Consider the following code segment:

struct MixedData {
    char a;
    short b;
    char c;
    long d;
    char e;
};

int main() {
    cout<<sizeof(MixedData)<<endl;
}

(Ignore the C++ syntax, since it is not the issue here)
The output for this code is 24, and I don't quite understand why.
I'll denote:
C: char
S: short
L: long
P: compiler padding
and each | | is one byte.
to my best understanding, the data alignment is:

|C|P|S|S|C|P|P|P|L|L|L|L|L|L|L|L|C|P|P|P|

so the output should be 20, shouldn't it? the funny thing is that when MixedData becomes:

struct MixedData {
    char a;
    short b;
    char c;
    int d;
    char e;
};

the size becomes 16, as it should.
Does anyone have an explanation for that?

Answer 1

If your "long" is 8 bytes, what's going to happen is:

C P S S C P P P L L L L L L L L C P P P P P P P P

The last 4 padding bytes bring the total struct size to a multiple of 8 bytes.

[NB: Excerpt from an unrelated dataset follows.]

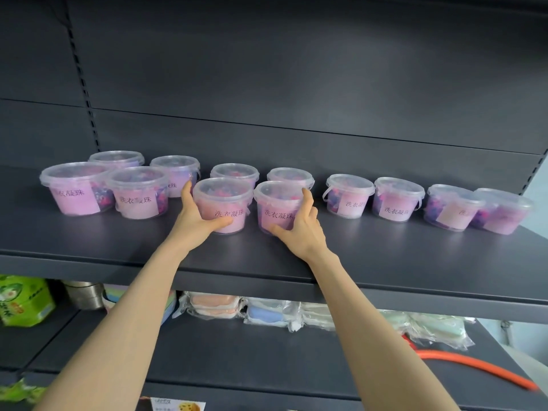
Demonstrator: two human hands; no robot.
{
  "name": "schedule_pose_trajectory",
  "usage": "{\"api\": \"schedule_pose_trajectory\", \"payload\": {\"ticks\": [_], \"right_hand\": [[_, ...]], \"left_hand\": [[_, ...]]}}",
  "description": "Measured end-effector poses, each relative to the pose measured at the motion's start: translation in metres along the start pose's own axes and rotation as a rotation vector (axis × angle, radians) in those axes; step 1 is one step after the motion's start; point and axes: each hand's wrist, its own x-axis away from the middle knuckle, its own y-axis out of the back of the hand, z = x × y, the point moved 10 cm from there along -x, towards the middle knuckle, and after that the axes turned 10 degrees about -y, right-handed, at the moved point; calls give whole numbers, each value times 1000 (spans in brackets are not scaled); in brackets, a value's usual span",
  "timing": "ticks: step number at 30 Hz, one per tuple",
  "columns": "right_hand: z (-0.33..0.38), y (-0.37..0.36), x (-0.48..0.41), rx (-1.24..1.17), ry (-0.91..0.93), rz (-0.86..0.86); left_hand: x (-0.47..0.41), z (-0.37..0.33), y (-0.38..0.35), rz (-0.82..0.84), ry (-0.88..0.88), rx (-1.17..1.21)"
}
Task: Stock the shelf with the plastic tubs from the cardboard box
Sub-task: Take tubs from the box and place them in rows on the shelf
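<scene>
Several clear plastic tubs with pink labels and purple contents stand on the dark grey shelf (385, 256). My left hand (194, 216) grips a front tub (223, 203), thumb under its base edge and fingers round its left side. My right hand (301, 225) grips the neighbouring front tub (277, 204), fingers up its right side. Both tubs rest upright on the shelf, close together. More tubs sit behind them (234, 172), to the left (138, 191) and in a row to the right (398, 198). The cardboard box is out of view.
The shelf below holds a green carton (25, 301), a metal tin (84, 295), wrapped sponges (267, 311) and an orange hose (462, 367). The shelf's back panel rises behind the tubs, with slotted uprights at left and right.
</scene>
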Motion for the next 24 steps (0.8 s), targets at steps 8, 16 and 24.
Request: {"api": "schedule_pose_trajectory", "payload": {"ticks": [8, 16, 24], "right_hand": [[1, -2, 0, 67, 36, -12], [6, -6, -1, 179, 83, -57], [8, -1, 2, 251, 71, -112]], "left_hand": [[-2, 10, 11, -78, 38, 4], [0, -1, 14, -140, -1, -181], [7, -4, 13, -95, 49, -255]]}}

If you are wondering why this is, it is because you want the access to each struct member to be aligned. Your platform is clearly 64 bit (8 byte). If we didn't have the last 4 padding bytes, an array of structs would be:

C P S S C P P P L L L L L L L L C P P P | C P S S C P P P L L L L L L L L C P P P | ...

Note that the second long value is split between 2 different 8 byte blocks! It is at offset 28 from the start of the array, and 8 byte blocks start at 24 and 32...

For the same reason, char a; long b; will be 16 bytes - the char will be padded to 8 bytes to keep the long at an 8 byte boundary.